▶ _EXERCISE DETAILS_
Search the entries for the word "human". Copy every line that holds it.

▶ _THE DATA_
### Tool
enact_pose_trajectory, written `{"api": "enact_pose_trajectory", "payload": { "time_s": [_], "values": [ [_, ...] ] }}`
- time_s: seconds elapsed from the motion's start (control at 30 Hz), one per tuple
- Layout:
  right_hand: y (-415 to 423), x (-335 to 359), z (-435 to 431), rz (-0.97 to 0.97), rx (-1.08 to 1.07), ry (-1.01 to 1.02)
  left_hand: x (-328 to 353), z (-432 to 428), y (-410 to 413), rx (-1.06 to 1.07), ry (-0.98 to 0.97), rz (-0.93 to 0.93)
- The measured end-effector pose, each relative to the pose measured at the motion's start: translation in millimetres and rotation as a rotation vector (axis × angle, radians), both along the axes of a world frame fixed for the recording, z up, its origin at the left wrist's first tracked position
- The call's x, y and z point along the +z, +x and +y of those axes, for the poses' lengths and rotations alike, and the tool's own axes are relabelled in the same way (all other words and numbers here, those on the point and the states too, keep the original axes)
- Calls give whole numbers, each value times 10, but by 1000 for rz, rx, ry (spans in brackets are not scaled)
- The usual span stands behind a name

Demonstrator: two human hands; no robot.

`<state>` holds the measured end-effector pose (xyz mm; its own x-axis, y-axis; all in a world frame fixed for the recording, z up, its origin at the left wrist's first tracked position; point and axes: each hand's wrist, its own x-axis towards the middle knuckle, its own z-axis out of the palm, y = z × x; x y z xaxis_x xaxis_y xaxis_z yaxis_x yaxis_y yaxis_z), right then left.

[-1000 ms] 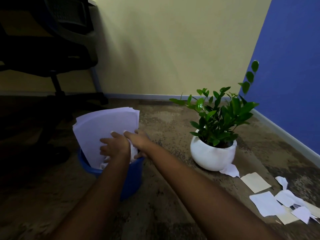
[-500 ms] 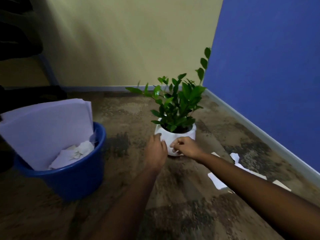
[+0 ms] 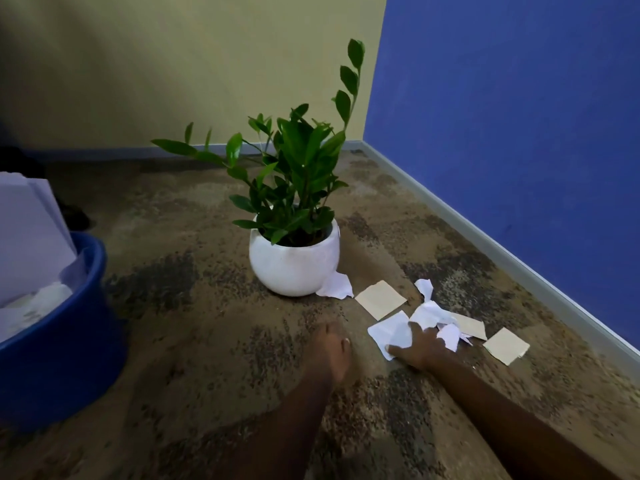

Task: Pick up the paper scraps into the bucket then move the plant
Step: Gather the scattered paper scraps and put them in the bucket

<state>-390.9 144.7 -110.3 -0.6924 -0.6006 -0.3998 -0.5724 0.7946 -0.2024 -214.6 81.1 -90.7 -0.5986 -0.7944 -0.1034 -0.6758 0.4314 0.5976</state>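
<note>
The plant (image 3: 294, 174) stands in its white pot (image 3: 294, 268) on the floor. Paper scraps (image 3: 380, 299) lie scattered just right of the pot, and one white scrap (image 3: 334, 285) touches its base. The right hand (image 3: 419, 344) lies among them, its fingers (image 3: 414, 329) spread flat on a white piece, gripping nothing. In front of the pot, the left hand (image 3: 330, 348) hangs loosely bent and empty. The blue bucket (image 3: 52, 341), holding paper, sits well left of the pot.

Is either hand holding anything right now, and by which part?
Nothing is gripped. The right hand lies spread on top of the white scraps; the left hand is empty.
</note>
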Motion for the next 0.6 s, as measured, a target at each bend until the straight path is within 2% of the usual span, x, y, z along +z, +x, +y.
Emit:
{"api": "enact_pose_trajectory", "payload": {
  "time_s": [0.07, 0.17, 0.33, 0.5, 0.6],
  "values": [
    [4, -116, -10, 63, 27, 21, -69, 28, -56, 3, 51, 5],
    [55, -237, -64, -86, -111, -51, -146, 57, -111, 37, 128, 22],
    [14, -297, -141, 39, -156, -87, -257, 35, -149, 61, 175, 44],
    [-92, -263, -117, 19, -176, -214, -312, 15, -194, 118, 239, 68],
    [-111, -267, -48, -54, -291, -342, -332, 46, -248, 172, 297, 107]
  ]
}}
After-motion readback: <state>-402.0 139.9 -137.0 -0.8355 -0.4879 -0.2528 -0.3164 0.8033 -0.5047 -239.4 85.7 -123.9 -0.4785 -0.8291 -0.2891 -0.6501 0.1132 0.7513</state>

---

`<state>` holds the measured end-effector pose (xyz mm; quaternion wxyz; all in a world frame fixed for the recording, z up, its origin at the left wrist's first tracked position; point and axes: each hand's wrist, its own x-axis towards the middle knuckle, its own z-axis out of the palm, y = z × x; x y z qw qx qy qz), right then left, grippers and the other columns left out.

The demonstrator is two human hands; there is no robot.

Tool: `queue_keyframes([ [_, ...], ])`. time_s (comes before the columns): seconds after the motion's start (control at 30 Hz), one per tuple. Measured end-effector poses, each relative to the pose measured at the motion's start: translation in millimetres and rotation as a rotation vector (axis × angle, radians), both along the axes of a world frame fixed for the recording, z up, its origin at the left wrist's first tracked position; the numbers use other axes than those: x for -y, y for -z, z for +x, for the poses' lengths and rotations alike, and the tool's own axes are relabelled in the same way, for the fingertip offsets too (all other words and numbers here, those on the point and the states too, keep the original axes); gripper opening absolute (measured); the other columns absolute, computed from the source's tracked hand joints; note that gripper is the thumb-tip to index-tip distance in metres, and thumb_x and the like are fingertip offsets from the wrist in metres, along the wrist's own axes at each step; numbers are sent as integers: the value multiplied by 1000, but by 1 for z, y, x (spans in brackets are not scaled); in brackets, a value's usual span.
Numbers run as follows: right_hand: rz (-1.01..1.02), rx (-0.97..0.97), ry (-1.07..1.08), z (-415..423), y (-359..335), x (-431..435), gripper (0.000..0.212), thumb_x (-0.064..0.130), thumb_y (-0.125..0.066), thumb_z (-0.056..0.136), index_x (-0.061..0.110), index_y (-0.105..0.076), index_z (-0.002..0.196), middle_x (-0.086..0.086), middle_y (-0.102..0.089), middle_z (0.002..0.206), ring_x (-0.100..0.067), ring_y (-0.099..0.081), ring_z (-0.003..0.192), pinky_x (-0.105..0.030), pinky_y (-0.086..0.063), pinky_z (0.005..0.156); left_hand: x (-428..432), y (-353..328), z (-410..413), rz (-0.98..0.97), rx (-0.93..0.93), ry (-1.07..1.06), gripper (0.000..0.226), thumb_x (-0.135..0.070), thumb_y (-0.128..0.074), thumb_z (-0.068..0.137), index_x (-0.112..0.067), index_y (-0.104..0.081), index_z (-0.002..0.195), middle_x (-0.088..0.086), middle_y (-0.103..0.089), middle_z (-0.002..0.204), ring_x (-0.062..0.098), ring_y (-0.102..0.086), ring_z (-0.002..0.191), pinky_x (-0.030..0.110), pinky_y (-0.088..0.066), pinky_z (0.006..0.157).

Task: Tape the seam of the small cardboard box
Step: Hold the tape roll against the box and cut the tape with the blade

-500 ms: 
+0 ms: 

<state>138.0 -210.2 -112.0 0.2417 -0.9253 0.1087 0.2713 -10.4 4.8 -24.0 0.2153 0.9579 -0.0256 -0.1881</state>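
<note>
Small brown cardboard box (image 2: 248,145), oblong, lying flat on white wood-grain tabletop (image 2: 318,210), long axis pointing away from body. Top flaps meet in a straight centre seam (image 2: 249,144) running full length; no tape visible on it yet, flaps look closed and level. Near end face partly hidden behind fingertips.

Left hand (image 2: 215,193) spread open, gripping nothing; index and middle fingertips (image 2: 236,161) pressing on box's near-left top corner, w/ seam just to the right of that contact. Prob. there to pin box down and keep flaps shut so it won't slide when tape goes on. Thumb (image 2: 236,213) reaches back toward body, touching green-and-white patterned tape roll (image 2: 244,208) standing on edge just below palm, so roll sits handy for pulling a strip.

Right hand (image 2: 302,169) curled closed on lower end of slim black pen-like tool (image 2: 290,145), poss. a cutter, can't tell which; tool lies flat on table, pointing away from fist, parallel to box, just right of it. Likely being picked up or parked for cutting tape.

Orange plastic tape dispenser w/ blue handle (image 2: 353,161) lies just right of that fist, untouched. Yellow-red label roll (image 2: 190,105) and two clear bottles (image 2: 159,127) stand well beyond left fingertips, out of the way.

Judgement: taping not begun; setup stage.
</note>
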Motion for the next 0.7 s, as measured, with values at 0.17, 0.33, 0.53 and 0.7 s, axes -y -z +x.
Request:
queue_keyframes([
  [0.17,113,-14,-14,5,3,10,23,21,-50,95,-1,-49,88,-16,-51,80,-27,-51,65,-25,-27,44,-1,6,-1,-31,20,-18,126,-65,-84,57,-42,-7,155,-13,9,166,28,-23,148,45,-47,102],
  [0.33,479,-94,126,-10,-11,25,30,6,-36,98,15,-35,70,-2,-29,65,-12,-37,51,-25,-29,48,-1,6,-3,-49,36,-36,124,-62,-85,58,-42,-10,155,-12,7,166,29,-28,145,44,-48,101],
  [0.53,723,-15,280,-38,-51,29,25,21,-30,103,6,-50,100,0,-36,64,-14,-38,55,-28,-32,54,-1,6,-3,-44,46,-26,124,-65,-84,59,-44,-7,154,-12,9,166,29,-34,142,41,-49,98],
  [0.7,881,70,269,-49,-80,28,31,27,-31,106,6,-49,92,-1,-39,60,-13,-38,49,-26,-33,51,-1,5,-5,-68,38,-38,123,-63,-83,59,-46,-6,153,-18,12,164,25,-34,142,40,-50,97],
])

▶ _RESPONSE TO THIS TASK_
Demonstrator: two human hands; no robot.
The demonstrator is two human hands; there is no robot.

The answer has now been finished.